От Александрии Бэнкс неожиданно сделал бросок к устью Ред-Ривер, погрузился на транспорты и высадился к северу от Порт-Гудзона, отрезав его таким образом от основной территории мятежников. Вейтцель тем временем принял командование бригадой Резерва и прикрывал наступление с тыла. Ночью он делал бросок, а днем, повернувшись лицом к врагу, преграждал ему путь. Кавалерия мятежников, озадаченная, сбитая с толку, плелась по пятам, но атаковать не решалась. А потом наступил незабвенный переезд по реке от Симмспорта до Байу-Сэра, и Колберн целыми днями валялся на палубе, наслаждаясь сознанием, что он уже не на марше; глаза его, и душа, и, казалось, самые мышцы упивались блаженством; его окружали, куда ни глянь, холмы, покрытые зеленью. С детства привыкший к холмам Новой Англии и вконец стосковавшийся за год в луизианских низинах, он не мог оторваться теперь от любезного сердцу пейзажа.

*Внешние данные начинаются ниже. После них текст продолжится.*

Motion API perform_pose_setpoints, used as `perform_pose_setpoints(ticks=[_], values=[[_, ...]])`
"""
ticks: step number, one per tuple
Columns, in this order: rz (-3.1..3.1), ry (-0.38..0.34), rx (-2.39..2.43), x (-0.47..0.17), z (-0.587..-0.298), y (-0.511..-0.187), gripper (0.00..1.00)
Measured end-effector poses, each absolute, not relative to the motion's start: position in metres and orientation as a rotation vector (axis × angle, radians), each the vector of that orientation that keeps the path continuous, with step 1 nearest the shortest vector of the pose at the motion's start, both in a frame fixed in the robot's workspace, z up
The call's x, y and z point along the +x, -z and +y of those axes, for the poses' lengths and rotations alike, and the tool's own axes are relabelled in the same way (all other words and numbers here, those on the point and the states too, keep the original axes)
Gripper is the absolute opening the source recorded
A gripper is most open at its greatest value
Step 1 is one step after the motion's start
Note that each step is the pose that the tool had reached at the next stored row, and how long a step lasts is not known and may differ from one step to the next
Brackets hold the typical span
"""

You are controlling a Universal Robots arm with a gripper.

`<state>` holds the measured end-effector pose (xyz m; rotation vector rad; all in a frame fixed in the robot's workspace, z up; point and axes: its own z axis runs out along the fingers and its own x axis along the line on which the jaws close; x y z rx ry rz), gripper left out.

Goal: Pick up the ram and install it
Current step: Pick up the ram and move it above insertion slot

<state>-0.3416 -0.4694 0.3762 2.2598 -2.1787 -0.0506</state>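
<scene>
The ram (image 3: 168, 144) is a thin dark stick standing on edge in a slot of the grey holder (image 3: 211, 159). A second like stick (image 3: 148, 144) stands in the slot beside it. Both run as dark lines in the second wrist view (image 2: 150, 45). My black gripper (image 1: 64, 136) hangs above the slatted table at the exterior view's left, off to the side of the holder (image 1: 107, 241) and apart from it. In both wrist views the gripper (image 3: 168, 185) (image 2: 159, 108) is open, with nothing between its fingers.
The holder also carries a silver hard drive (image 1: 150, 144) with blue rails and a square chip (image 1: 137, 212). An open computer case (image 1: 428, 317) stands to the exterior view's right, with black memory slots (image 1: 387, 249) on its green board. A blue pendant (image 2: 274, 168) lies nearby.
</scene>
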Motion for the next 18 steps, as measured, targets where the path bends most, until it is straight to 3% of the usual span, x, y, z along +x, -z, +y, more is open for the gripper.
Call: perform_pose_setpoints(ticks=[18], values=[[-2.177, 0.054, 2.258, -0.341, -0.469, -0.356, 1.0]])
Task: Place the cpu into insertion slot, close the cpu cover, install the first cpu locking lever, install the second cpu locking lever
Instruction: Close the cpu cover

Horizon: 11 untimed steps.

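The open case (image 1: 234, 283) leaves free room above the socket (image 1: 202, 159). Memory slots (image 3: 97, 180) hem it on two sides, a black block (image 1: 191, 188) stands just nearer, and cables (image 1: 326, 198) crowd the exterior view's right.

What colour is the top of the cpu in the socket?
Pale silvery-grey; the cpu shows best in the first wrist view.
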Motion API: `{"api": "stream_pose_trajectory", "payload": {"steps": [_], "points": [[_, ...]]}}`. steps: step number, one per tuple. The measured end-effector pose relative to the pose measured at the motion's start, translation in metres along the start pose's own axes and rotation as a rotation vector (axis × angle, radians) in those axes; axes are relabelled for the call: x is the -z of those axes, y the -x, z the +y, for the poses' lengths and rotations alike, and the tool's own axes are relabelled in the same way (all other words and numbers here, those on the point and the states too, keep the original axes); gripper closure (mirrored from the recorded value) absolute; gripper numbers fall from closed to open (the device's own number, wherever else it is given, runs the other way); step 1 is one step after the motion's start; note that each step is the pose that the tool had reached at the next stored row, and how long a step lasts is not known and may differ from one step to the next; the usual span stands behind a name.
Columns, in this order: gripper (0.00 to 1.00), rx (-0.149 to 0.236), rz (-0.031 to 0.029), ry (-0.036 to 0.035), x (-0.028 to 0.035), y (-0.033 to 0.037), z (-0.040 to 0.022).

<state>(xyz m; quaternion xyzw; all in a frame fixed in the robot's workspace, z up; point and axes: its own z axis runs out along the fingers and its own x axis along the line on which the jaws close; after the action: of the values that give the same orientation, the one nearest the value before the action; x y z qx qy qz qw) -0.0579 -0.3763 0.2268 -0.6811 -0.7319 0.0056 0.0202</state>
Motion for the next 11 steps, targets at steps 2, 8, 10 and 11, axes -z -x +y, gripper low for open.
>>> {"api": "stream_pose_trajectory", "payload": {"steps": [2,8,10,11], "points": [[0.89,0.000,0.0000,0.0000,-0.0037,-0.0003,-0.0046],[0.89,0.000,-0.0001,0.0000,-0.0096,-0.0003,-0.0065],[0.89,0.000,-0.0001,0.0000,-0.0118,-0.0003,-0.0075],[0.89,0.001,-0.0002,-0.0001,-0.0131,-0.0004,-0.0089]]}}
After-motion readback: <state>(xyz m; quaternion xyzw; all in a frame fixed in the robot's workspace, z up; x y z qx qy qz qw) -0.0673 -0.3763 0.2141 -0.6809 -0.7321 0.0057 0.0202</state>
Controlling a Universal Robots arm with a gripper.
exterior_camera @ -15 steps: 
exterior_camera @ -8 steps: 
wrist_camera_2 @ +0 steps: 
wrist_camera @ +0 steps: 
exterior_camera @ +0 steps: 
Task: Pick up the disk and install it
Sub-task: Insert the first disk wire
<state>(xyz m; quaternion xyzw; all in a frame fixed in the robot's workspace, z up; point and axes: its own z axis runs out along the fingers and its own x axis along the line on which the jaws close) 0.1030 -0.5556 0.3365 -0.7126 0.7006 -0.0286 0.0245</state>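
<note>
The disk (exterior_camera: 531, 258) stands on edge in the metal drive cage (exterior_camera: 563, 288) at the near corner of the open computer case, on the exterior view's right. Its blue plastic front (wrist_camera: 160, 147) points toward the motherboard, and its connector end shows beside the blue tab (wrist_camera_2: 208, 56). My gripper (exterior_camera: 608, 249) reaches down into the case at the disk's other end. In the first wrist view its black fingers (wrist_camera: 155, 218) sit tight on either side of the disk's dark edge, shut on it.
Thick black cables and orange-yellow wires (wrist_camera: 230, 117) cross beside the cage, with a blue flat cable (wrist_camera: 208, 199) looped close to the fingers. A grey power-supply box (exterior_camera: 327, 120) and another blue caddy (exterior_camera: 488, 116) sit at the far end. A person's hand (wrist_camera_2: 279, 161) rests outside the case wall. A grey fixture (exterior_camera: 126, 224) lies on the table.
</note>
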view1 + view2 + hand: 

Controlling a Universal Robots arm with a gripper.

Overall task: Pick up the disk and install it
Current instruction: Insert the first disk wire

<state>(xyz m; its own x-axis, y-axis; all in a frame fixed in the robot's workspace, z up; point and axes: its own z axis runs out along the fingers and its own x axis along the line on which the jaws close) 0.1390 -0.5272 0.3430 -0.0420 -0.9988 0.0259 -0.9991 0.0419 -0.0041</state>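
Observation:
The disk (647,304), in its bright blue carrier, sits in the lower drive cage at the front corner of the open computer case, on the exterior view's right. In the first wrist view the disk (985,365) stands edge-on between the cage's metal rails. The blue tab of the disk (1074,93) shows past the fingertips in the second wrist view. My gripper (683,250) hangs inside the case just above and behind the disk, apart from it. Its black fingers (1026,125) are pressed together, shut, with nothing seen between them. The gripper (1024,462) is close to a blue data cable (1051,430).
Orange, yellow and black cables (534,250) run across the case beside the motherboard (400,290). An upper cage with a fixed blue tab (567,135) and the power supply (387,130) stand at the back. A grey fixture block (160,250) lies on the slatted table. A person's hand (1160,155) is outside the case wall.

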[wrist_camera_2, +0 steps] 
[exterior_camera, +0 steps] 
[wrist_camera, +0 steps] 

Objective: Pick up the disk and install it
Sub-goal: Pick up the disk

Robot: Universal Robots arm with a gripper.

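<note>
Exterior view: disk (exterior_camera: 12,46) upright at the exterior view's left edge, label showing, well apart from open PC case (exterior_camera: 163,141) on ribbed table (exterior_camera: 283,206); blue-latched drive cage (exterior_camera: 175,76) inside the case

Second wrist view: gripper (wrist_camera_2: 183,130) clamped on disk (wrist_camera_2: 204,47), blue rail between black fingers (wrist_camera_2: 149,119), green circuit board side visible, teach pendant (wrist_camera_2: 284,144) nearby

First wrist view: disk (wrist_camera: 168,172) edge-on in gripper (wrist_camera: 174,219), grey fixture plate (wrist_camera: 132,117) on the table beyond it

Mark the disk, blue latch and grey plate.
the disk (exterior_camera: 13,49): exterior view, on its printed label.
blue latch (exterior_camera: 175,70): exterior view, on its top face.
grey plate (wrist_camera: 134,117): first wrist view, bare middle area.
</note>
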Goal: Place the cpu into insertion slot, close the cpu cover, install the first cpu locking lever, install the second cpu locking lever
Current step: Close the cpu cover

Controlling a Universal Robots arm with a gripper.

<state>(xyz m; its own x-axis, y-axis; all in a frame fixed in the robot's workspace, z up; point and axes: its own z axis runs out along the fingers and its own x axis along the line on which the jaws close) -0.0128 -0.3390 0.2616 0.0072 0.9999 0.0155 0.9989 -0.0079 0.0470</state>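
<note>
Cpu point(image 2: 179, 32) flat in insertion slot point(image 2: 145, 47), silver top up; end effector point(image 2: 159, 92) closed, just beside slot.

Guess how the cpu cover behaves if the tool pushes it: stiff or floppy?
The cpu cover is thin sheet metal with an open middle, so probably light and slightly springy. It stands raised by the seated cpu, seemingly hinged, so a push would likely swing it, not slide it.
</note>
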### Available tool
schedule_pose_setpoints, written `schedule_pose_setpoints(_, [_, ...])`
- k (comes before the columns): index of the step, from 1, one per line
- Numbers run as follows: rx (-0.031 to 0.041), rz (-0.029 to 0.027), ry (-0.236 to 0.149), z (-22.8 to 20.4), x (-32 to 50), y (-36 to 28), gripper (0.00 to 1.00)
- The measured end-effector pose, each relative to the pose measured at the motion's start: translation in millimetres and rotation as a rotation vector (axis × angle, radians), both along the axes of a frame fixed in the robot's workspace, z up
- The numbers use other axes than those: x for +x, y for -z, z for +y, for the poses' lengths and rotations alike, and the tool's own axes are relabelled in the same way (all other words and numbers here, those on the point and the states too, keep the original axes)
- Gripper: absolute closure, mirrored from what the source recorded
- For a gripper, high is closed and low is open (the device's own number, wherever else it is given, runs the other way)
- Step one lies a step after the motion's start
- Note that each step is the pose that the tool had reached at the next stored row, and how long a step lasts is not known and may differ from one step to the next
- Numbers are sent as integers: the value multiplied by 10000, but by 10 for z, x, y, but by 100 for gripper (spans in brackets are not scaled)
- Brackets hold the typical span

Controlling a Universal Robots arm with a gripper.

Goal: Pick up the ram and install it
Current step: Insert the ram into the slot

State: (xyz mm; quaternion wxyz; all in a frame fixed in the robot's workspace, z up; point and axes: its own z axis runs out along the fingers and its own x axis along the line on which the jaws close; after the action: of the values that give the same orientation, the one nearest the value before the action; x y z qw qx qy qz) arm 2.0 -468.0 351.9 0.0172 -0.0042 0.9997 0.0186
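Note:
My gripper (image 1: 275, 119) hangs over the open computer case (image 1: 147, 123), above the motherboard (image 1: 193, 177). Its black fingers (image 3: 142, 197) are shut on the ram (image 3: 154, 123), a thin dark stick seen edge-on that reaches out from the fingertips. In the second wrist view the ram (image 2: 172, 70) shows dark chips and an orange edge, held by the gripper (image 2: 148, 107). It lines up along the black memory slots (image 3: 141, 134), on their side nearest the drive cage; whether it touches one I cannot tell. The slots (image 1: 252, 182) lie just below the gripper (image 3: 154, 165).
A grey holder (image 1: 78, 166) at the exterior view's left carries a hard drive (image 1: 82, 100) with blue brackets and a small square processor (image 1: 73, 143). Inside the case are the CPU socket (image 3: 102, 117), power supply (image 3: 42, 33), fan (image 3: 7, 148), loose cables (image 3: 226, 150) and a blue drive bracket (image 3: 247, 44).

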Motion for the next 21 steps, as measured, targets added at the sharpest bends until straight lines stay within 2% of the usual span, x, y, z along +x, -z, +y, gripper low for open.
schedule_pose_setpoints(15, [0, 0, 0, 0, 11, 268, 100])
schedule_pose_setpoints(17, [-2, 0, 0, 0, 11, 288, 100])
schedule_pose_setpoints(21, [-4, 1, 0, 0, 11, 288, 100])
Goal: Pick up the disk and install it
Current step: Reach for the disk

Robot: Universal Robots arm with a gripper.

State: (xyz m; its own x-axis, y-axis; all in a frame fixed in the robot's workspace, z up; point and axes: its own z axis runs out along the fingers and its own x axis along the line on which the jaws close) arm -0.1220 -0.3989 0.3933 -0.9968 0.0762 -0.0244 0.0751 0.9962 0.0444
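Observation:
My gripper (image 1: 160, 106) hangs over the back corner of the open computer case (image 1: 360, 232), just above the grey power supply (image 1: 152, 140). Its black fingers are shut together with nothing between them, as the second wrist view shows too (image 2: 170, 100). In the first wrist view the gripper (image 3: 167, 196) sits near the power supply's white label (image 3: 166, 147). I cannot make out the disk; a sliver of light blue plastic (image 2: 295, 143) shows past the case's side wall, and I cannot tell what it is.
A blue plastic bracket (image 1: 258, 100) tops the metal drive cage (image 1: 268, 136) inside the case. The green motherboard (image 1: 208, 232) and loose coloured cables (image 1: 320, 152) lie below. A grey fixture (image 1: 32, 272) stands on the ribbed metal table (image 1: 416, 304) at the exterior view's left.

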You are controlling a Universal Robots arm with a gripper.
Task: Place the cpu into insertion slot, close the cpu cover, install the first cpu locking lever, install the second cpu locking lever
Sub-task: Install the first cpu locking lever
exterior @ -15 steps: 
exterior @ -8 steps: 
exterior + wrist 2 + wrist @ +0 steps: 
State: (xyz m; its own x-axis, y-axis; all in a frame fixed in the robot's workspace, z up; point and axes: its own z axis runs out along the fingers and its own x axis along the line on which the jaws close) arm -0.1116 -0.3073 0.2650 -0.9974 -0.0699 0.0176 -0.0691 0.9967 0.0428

В обжигающую жару, в удушающих тучах пыли бригада взошла на высоты близ Байу-Сэра и продвинулась к плоскогорью, простиравшемуся до самого Порт-Гудзона. Замешанная на поте тончайшая пыль слиплась в грязную корку на рваных мундирах и превратила лица солдат в страшные маски со свисающими, как бахрома, посеревшими волосами, бородами, бровями, ресницами. Порою пыль так сгущалась, что не было видно хвоста ротной колонны. Казалось, солдаты вот-вот спятят от жажды и сведут к тому же с ума офицеров, беспрерывно требуя разрешения выйти из строя напиться (на территории противника это запрещено по уставу). Когда им однажды в пути вместо чернильно-черной или коричнево-рыжей протоки, ползущей среди болот, попался веселый, бегущий по песчаному ложу, глубиной по колено, прозрачный ручей, солдаты все разом залезли в него, как дети, с криком и хохотом. Наконец в густом облаке неоседающей пыли, омрачавшей и затмевавшей даже краски заката, они завершили свой марш и стали на отдых в широкой долине, в двух милях от Порт-Гудзона, отделенные от неприятеля густым лесом из магнолий, буков и дуба.